In een evaluatie van het nationaal jongerenjaar in De Volkskrant gaf Melkert zijn visie op het gebeuren. Hij zei daarbij: “Ik heb drie doelstellingen. Ten eerste wil ik een coalitie van de VVD en de sociaal-democraten van de PvdA, ten tweede wil ik dan minister van Sociale Zaken worden, en ten derde wil ik het terugploegen van uitkeringen om de jeugdwerkloosheid te bestrijden.” We moeten bedenken dat Melkert toen nog een betrekkelijk onbekende opbouwwerker was. Een coalitie van de VVD en de PvdA was onvoorstelbaar in 1985, in de na-Uyliaanse dagen.

Ik vind het geniaal dat die onbekende opbouwwerker toen tien jaar vooruit kon kijken, zowel wat zijn eigen carrière betreft als de indeling van het politieke landschap dat hem voor ogen stond. Immers, tien jaar later zijn de regeringen gekomen die hij wenste, is hij minister van Sociale Zaken geworden en heeft hij het terugploegen van uitkeringen gerealiseerd via de zogeheten Melkert-banen. Melkert voerde als minister een desastreus beleid. Hij bezuinigde onder andere op de bijstand, en voerde de regeling in waarbij de basisuitkering in de bijstand voor een alleenstaande werd verlaagd naar vijftig procent van het minimumloon voor een alleenstaande. Daarbij hadden de gemeenten de beleidsvrijheid om dat te verhogen met tien of twintig procent toeslag. Via de Melkert-banen voerde hij in feite dwangarbeid voor bijstandsgerechtigden in.

Terug naar het jongerenjaar

Hoe verwerkte Melkert de kritiek van de jongerenorganisaties op zijn beleid? Daarover zei hij in een interview in De Volkskrant: “Jongeren zijn niet intolerant, maar de bereidheid om compromissen te sluiten is vaak nog niet zo goed ontwikkeld. Jongeren hebben veelal de neiging erg vast te houden aan hun eigen identiteit en die van hun organisatie.

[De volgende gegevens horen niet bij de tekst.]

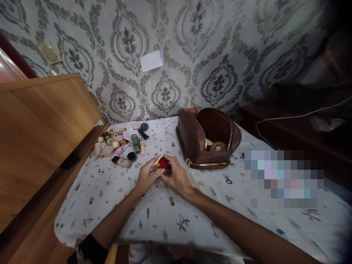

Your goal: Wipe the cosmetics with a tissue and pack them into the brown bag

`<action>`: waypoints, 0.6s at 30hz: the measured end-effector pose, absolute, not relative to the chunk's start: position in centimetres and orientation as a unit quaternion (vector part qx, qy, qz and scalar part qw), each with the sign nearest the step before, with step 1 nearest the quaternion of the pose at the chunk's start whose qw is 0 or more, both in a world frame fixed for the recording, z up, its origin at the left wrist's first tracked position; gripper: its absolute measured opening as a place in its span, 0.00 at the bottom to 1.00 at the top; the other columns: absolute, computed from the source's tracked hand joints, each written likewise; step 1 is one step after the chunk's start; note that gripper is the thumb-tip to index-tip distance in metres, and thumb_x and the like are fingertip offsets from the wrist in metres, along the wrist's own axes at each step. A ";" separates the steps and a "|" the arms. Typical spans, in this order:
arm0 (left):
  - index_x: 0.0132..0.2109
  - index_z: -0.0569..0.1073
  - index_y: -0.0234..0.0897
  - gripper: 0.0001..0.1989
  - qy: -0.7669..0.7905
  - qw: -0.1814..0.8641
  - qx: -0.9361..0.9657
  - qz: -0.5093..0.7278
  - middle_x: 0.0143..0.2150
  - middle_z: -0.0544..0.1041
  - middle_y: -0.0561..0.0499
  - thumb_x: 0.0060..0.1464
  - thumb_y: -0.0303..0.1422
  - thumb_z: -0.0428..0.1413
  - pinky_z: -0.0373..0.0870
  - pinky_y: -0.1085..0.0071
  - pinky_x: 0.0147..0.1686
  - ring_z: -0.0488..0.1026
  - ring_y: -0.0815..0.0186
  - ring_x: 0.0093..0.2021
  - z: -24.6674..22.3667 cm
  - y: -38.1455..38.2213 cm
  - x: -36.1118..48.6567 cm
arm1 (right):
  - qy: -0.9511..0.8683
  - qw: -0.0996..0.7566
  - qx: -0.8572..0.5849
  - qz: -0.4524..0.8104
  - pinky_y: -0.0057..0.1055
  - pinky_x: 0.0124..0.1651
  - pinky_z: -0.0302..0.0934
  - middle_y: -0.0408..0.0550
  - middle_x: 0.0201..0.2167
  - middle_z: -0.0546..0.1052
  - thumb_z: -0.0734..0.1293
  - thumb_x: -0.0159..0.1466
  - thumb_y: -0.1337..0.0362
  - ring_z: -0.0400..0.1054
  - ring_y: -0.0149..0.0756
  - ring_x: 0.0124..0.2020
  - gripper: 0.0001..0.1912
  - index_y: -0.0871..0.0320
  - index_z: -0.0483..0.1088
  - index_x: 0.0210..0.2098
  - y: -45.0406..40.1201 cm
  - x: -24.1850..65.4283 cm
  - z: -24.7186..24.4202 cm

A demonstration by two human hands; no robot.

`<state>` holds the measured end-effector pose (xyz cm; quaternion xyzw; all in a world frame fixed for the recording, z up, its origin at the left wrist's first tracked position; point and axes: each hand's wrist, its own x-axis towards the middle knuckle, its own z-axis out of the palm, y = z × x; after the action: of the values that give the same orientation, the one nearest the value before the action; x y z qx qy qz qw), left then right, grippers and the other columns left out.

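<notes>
Between my two hands, over the middle of the table, is a small red bottle point(163, 163) with a gold neck. My left hand point(147, 174) is closed on its gold end, and my right hand point(176, 175) wraps round the red body. Fingers partly hide the bottle, so its kind is unclear. To the right stands a brown leather toiletry bag point(192, 135), unzipped, its flap folded out at the front. Left of my hands lie a foundation bottle point(123, 161) with a black cap, a round black lid point(132, 156), a green bottle point(135, 143) and a brush point(142, 146).
Several more cosmetics, among them a pink item point(119, 138), crowd the table's back left. A wooden cabinet point(49, 121) borders the left side, and a patterned wall point(176, 55) rises behind. A white cable point(302, 116) runs at right, near a blurred-out patch point(283, 179).
</notes>
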<state>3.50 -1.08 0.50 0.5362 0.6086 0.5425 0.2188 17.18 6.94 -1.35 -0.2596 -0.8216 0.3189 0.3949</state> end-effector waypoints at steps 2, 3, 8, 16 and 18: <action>0.55 0.75 0.37 0.22 0.614 0.189 0.538 0.546 0.52 0.78 0.45 0.53 0.36 0.62 0.67 0.60 0.57 0.73 0.57 0.53 0.6 -1.1 3.6 | -0.819 0.396 -0.263 0.320 0.42 0.47 0.68 0.53 0.48 0.72 0.69 0.59 0.60 0.71 0.47 0.46 0.30 0.52 0.63 0.60 6.9 17.1 -1.3; 0.53 0.76 0.37 0.21 0.617 0.171 0.540 0.547 0.50 0.78 0.45 0.53 0.36 0.62 0.68 0.60 0.56 0.74 0.58 0.51 0.6 -1.0 3.7 | -0.819 0.396 -0.263 0.322 0.42 0.48 0.68 0.52 0.47 0.72 0.69 0.59 0.60 0.71 0.47 0.46 0.29 0.52 0.63 0.59 6.9 17.1 -1.3; 0.47 0.79 0.39 0.15 0.602 0.097 0.557 0.564 0.45 0.79 0.46 0.52 0.36 0.63 0.71 0.62 0.51 0.76 0.59 0.47 0.5 -1.0 3.9 | -0.806 0.404 -0.259 0.347 0.43 0.50 0.66 0.52 0.47 0.73 0.70 0.58 0.60 0.70 0.46 0.46 0.27 0.54 0.66 0.57 6.8 17.0 -1.3; 0.47 0.80 0.37 0.18 0.579 0.114 0.591 0.549 0.53 0.78 0.42 0.67 0.37 0.46 0.68 0.58 0.56 0.74 0.58 0.55 1.3 -1.8 3.4 | -0.664 0.427 -0.274 0.549 0.34 0.38 0.67 0.46 0.38 0.75 0.72 0.56 0.52 0.70 0.37 0.36 0.26 0.57 0.66 0.49 8.3 16.8 -1.5; 0.46 0.79 0.37 0.15 0.575 0.118 0.596 0.547 0.54 0.78 0.43 0.65 0.36 0.49 0.69 0.59 0.56 0.75 0.58 0.54 1.3 -1.7 3.4 | -0.605 0.408 -0.267 0.629 0.29 0.28 0.64 0.44 0.34 0.74 0.73 0.55 0.50 0.68 0.32 0.28 0.26 0.56 0.66 0.47 8.5 16.8 -1.2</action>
<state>3.40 -1.72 1.28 0.5964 0.5754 0.5470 0.1183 16.79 8.48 -1.21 -0.2673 -0.6048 0.6294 0.4082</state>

Dit kan ermee te maken hebben dat veel jongerenorganisaties voortdurend bezig zijn hun eigen ideeën te verdedigen. Dat leidt tot een sterk individualistische opstelling die de effectiviteit van het geheel niet ten goede komt.” De doelstellingen van de eerder genoemde “verbinding” in de sociaal-democratie zijn na 1985 door grote delen van de sociaal-democratie zo ingevuld dat subsidies aan anti-racisme organisaties en belangenorganisaties van migranten en van uitkeringsgerechtigden werden afgebouwd. Iedereen moest “integreren” in één grote samenleving waarbij tegenstellingen onder het tapijt werden geschoven. In feite is de oppositie van Melkert tegen het ontstaan van een grote linkse partij met GroenLinks een uiting van de verdeeldheid binnen links over de koers die moet worden gevolgd bij de emancipatie van achtergestelde groepen. Over de geschiedenis van die verdeeldheid valt nog meer te zeggen, maar daarover een andere keer.

Piet van der Lende

(Dit artikel verscheen eerder op zijn weblog Stellingwerven.)